» Description of the task: Write out exactly the lines of the entries below from the one holding "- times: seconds" to the one holding "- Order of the", inclusive, and leave out all other lines.

Segment Start: The data

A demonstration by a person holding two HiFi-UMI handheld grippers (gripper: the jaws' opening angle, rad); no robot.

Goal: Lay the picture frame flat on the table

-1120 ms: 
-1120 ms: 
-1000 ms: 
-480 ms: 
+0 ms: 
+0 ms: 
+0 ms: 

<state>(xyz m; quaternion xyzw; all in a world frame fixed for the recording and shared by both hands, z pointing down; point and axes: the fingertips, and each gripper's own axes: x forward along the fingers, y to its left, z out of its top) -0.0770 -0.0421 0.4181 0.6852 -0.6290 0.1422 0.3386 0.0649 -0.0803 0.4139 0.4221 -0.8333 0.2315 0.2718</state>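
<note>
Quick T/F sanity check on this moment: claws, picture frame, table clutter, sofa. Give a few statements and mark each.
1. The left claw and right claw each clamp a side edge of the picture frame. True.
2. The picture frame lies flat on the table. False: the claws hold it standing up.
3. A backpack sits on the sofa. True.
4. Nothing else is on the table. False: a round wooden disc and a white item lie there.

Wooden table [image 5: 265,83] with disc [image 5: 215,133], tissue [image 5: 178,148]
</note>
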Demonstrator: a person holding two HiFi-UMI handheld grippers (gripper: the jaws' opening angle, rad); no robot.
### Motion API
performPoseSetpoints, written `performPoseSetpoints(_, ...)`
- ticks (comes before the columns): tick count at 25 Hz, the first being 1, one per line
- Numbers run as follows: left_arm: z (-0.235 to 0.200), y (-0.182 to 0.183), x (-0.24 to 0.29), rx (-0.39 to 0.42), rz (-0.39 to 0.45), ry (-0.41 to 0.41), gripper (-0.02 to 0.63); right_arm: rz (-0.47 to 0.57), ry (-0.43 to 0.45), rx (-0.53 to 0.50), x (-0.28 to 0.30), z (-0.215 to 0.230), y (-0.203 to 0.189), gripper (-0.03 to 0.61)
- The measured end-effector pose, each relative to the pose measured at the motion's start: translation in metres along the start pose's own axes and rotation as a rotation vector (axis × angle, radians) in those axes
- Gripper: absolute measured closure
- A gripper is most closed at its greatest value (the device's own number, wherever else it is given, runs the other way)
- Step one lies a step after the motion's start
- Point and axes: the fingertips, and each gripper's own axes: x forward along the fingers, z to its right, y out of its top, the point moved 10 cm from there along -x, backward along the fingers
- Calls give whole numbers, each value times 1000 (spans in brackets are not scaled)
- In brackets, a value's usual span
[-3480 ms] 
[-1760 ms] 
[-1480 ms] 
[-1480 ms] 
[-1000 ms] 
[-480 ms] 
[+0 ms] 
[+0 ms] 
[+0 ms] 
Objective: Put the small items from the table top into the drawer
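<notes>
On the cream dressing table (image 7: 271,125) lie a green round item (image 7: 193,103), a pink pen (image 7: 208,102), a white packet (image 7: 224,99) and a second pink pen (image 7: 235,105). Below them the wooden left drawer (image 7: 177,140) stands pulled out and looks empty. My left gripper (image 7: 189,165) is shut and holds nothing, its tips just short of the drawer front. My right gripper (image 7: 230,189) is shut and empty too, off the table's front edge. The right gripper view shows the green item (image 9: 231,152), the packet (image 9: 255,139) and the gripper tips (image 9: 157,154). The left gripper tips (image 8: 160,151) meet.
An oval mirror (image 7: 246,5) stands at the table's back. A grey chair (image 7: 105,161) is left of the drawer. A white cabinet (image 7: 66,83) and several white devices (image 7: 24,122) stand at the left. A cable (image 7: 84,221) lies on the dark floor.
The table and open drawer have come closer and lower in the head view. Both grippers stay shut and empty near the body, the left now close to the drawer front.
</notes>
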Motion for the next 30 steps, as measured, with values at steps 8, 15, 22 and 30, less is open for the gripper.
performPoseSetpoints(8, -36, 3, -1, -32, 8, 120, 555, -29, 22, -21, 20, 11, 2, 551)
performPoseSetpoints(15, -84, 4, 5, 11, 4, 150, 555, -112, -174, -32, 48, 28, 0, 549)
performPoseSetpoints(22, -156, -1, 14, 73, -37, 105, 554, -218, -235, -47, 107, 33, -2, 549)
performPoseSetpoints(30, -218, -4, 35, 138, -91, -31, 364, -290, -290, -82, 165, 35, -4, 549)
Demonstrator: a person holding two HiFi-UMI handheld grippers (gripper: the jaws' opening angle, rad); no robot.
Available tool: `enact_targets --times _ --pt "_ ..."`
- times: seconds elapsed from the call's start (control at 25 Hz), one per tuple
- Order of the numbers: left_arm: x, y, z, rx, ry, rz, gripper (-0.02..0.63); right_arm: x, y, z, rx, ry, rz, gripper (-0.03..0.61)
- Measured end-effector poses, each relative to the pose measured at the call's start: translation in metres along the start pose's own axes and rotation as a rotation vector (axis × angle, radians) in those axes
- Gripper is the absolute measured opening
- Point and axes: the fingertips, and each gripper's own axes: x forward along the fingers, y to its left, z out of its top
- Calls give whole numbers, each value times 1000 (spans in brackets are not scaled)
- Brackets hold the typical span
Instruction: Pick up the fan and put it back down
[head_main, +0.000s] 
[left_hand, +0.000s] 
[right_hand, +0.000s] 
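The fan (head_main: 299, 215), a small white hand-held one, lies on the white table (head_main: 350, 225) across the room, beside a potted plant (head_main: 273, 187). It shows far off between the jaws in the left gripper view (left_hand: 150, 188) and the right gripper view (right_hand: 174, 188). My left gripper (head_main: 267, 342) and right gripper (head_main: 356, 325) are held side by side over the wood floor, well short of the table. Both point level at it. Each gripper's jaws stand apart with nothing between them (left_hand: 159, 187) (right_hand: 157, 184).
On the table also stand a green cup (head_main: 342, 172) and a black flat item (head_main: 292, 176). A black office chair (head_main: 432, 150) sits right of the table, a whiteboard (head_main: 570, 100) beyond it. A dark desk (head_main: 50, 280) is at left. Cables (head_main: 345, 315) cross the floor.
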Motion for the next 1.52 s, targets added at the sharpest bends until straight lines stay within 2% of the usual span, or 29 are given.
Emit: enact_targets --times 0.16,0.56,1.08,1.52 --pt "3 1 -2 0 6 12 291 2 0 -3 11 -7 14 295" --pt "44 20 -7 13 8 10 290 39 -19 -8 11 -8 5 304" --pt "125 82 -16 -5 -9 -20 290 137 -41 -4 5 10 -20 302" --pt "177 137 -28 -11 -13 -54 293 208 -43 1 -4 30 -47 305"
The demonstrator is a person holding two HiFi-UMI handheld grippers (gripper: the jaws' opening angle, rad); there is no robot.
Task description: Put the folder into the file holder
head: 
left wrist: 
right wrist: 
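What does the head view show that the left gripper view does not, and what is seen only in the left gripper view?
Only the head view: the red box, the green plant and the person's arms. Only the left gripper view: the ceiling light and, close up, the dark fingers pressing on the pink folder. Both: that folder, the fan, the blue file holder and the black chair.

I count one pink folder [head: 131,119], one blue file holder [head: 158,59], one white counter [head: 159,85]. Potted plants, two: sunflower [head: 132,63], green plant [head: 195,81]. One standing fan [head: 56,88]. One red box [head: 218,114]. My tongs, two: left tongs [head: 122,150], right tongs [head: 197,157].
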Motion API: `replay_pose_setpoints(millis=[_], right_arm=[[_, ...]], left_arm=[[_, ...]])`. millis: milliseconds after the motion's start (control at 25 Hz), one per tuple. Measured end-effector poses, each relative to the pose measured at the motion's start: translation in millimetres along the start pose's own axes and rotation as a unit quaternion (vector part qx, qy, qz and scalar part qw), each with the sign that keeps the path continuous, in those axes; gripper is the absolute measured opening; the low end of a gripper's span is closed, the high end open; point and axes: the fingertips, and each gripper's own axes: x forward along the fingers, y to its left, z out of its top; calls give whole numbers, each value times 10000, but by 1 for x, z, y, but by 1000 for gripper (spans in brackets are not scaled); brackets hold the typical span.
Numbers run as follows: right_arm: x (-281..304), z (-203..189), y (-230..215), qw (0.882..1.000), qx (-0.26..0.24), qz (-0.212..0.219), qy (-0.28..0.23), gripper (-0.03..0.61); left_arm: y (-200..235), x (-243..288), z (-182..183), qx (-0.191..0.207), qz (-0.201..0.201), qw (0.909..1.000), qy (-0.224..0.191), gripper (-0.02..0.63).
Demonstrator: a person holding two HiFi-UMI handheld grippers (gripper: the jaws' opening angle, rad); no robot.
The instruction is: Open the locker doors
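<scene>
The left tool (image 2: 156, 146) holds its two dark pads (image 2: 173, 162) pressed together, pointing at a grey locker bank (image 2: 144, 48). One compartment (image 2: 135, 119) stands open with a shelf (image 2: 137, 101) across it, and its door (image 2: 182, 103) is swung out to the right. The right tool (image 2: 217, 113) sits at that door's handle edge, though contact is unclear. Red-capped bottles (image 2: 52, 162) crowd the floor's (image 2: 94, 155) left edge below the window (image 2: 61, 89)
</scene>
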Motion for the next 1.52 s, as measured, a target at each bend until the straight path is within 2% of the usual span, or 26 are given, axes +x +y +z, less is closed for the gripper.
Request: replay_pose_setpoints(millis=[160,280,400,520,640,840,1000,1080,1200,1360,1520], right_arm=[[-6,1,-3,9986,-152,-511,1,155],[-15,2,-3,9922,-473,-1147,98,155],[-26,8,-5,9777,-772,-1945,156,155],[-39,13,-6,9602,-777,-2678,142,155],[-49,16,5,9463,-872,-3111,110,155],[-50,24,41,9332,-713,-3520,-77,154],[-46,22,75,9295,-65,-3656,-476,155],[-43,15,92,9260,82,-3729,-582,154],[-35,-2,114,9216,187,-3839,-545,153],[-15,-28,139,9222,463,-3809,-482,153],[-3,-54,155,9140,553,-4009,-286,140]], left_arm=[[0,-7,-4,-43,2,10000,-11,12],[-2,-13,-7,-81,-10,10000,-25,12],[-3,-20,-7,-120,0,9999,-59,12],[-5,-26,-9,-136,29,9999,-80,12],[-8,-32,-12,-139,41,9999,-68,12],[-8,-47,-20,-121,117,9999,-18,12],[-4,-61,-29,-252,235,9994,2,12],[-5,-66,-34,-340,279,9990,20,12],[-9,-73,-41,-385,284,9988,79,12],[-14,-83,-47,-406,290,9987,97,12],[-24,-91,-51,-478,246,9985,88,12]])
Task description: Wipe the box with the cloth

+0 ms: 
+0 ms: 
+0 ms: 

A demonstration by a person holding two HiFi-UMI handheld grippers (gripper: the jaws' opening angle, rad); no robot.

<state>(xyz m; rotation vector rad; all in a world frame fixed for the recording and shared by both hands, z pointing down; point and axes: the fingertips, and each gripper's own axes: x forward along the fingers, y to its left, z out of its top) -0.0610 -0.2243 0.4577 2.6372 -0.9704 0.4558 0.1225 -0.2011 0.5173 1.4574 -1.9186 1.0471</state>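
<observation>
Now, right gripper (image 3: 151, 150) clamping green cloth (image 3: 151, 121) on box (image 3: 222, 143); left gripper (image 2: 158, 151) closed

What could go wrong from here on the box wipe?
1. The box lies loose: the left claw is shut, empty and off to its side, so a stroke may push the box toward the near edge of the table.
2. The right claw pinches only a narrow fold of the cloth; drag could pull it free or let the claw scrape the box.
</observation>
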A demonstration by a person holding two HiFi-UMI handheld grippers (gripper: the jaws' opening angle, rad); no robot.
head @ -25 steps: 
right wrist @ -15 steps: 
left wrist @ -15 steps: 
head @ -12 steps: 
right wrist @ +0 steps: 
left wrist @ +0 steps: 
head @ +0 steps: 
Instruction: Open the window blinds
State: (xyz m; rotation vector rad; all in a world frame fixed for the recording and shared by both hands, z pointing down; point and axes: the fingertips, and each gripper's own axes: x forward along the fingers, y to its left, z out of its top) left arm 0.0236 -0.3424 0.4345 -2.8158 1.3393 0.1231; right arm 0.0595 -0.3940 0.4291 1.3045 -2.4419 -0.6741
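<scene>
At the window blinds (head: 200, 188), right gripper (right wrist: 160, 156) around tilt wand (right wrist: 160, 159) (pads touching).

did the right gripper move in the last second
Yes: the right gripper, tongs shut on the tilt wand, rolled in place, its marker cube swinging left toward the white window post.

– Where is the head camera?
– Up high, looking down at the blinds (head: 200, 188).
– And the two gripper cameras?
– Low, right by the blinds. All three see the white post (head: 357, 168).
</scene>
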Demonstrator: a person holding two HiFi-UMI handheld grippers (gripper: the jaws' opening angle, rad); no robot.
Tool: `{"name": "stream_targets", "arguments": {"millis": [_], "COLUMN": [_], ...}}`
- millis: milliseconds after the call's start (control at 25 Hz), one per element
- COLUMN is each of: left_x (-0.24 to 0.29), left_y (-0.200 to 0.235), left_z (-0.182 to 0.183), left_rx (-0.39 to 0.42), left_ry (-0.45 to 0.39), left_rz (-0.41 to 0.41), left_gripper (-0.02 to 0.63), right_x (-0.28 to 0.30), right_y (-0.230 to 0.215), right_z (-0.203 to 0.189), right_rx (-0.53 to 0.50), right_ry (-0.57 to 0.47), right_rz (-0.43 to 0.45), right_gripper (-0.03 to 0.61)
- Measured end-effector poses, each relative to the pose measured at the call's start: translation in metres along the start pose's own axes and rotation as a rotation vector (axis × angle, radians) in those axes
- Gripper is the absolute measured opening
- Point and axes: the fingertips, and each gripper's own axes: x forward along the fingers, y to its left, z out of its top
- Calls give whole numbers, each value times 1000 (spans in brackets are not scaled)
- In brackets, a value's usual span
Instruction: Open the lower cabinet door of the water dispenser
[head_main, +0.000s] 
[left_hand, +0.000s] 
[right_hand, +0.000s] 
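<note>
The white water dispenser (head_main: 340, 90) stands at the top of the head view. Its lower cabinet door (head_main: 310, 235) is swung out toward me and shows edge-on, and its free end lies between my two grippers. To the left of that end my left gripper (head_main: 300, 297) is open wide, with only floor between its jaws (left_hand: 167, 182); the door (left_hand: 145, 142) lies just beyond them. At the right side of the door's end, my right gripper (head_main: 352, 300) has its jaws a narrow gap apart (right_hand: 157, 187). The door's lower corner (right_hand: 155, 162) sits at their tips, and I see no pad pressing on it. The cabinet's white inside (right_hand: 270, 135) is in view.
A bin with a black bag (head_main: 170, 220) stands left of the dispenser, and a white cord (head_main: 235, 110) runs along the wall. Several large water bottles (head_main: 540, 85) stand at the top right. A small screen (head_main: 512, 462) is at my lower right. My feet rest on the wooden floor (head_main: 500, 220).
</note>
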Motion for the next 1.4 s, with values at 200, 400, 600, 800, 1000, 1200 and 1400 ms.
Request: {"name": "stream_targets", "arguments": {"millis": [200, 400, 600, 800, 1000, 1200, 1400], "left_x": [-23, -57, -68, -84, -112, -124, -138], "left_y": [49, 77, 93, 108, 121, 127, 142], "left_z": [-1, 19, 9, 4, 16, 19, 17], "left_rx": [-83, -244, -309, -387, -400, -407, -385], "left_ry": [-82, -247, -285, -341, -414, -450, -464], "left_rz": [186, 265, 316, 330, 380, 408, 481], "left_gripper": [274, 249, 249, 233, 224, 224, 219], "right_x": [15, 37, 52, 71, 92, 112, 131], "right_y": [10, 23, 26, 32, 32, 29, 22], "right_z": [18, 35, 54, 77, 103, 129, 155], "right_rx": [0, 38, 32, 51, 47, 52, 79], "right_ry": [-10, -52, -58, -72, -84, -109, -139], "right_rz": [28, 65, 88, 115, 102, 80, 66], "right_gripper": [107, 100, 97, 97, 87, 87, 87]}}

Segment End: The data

» Exercise solution:
- times: seconds elapsed from the call's start (control at 25 Hz), one per tuple
- Order of the numbers: left_arm: x, y, z, rx, ry, rz, gripper (-0.02..0.63); right_arm: x, y, z, rx, ry, rz, gripper (-0.03..0.61)

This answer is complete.